Bahnhof als Symbol der Freundschaft

Den historischen Bahnhof hat er sich bewusst als erste Station mit Symbolcharakter ausgesucht: Entworfen von einem deutschen Architekten war hier früher die Endstation des legendären Orient-Expresses. Ab den Sechzigerjahren reisten ab hier Hunderttausende Türken als Gastarbeiter nach Deutschland. Sirkeci stehe für den Aufbruch ins Unbekannte, sagt Steinmeier in einer Ansprache: “Dieser Bahnhof ist ein steinernes Symbol für die jahrzehntelange Verbindung, die wir miteinander teilen.”

Als der Bundespräsident aber aufs Gleis tritt, wird der Bahnhof zum Symbol von bilateralen Differenzen: Am gegenüberliegenden Gleis haben sich etwa zwei Dutzend Protestierende versammelt. Sie halten eine Palästina-Flagge und Schilder, die Steinmeiers Kopf neben dem von Hitler und dem israelischen Ministerpräsidenten Benjamin Netanjahu zeigen. “Mörder Deutschland!”, skandiert die Menge ununterbrochen. Es dauert ungewöhnlich lange, bis die Polizei die Demonstranten zum Schweigen bringt. In der Türkei gehört das Bekenntnis zum palästinensischen Volk mittlerweile zur ungeschriebenen Staatsräson – wie in Deutschland das Bekenntnis zum Existenzrecht Israels.

Erst am Wochenende empfing der türkische Staatspräsident herzlich und mit Umarmung den Hamas-Auslandschef Ismail Hanija. Beobachter der Szene am Bahnhof in Istanbul rätseln: War der hetzerische Sprechchor ein versteckter Willkommensgruß Recep Tayyip Erdoğans? Steinmeier kümmert sich nicht um das Geschrei und lauscht weiter den Worten des Historikers Ortaylı. Der macht genauso unbeirrt mit seiner Führung weiter.

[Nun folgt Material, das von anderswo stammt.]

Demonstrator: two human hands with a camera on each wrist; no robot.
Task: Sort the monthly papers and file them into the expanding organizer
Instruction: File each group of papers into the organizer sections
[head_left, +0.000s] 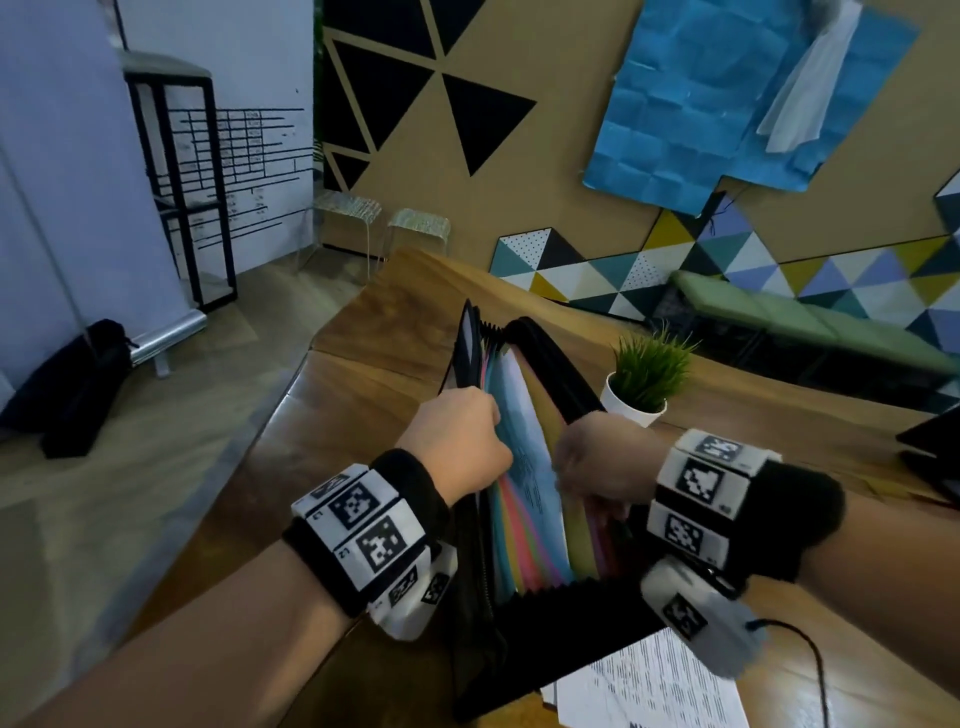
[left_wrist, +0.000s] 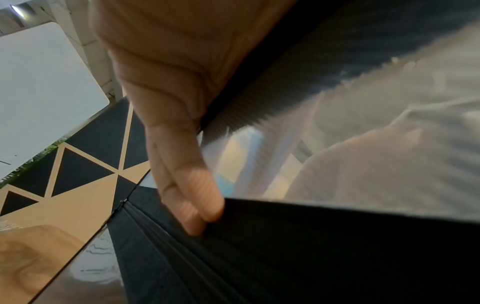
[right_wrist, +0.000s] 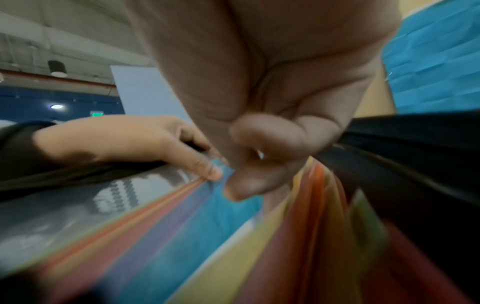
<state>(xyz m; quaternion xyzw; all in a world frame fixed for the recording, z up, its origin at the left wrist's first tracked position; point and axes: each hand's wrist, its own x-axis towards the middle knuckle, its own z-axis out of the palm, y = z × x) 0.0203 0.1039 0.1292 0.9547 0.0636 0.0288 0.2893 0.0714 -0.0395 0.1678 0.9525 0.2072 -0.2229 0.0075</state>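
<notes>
The black expanding organizer (head_left: 561, 608) stands open on the wooden table (head_left: 374, 332), its coloured dividers (head_left: 524, 540) fanned out. My left hand (head_left: 460, 434) reaches in from the left. Its straight fingers (left_wrist: 205, 209) press the left group of dividers back against the black wall (left_wrist: 311, 246). My right hand (head_left: 597, 465) dips into the right side, with fingers curled (right_wrist: 262, 135) and the thumb pinching at the yellow and orange divider tops (right_wrist: 306, 197). A printed sheet (head_left: 527, 452) stands in the open blue pocket (right_wrist: 207, 209) between the hands.
Loose printed papers (head_left: 660, 686) lie on the table just in front of the organizer. A small potted plant (head_left: 644, 379) stands close behind my right hand. A dark object (head_left: 935, 447) sits at the table's right edge.
</notes>
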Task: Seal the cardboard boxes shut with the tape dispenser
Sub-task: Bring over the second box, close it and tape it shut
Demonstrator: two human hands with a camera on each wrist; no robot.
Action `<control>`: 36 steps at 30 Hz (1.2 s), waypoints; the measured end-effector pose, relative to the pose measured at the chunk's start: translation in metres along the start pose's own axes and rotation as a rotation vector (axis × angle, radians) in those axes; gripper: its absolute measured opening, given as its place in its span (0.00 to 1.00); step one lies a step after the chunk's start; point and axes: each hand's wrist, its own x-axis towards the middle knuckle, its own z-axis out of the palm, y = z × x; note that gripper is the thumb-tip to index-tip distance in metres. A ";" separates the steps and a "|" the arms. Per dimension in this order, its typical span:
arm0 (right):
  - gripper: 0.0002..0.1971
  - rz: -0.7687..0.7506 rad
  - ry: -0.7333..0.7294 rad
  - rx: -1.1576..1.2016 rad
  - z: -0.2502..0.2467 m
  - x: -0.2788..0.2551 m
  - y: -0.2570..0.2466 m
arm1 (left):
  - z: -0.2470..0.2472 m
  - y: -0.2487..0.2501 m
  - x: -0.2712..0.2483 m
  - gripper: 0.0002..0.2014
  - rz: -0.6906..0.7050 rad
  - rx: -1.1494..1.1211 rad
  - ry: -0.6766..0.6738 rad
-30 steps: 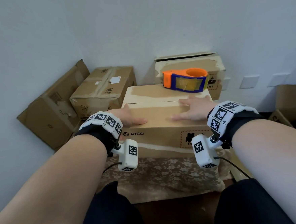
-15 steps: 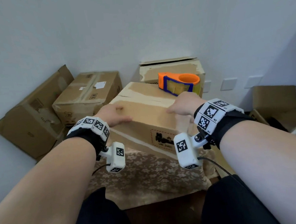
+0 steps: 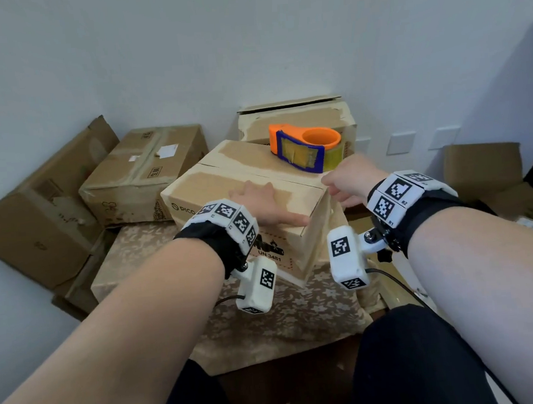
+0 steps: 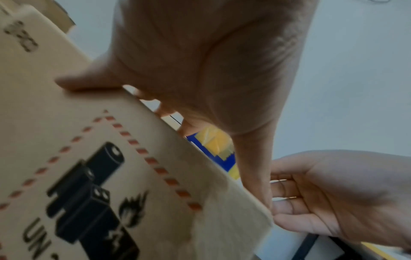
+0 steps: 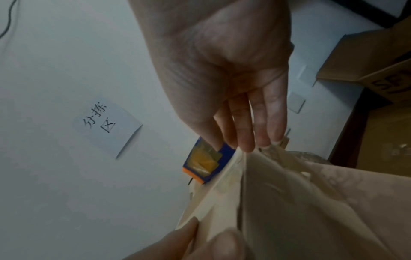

Krieg in Gaza holt Steinmeier ein

Später erklärt der Bundespräsident im Gespräch mit ZEIT ONLINE, dass solch ein Protest ihn nicht überrascht hat: In der Türkei würden immerhin viele Palästinenser leben, die mit der Not derjenigen fühlen, die gerade im Gazastreifen leiden. Gleichzeitig betont Steinmeier, dass die Protestierenden offenbar zwei Dinge nicht wüssten: “Wie sehr sich Deutschland seit Jahrzehnten um eine Zweistaatenlösung bemüht und wie sehr wir in dieser Krisensituation zu den Staaten gehören, die die meiste humanitäre Hilfe leisten.”

Doch darum soll es heute nicht gehen. Im Mittelpunkt stehen die Millionen türkischstämmigen Menschen in Deutschland. Im Bahnhof Sirkeci trifft Steinmeier sich mit einigen, die nach vielen Jahren im Ausland zurück in die Türkei gegangen sind. Hier sind ihre Geschichten aber nie zum großen Thema geworden. Aufarbeitung für ihre Fragen nach Identität oder Anerkennung für ihre Leistungen in Deutschland gibt es in ihrem Herkunftsland kaum. Das gemeinsame Erinnern solle nun die gegenseitige Wertschätzung fördern, meint Steinmeier.

Zwischen Opposition und Erdoğan

100 Jahre deutsch-türkische Beziehungen sind ein Grund zum Feiern. Doch wie angespannt die Beziehungen gleichzeitig sind, erklärt Delegationsmitglied und CDU-Sicherheitspolitikerin Serap Güler im Gespräch auf einer Bootsfahrt vom Bahnhof zur Sommerresidenz des deutschen Botschafters: “Unsere Freundschaft ist eingefroren.” Güler findet, dass Deutschland eine neue Türkei-Strategie braucht. Das Ziel: eine intensive, strategische Partnerschaft. “Nur indem wir mehr miteinander reden, können wir Einfluss auf die Türkei ausüben, damit sie ihrer Verantwortung nachkommt”, sagt er.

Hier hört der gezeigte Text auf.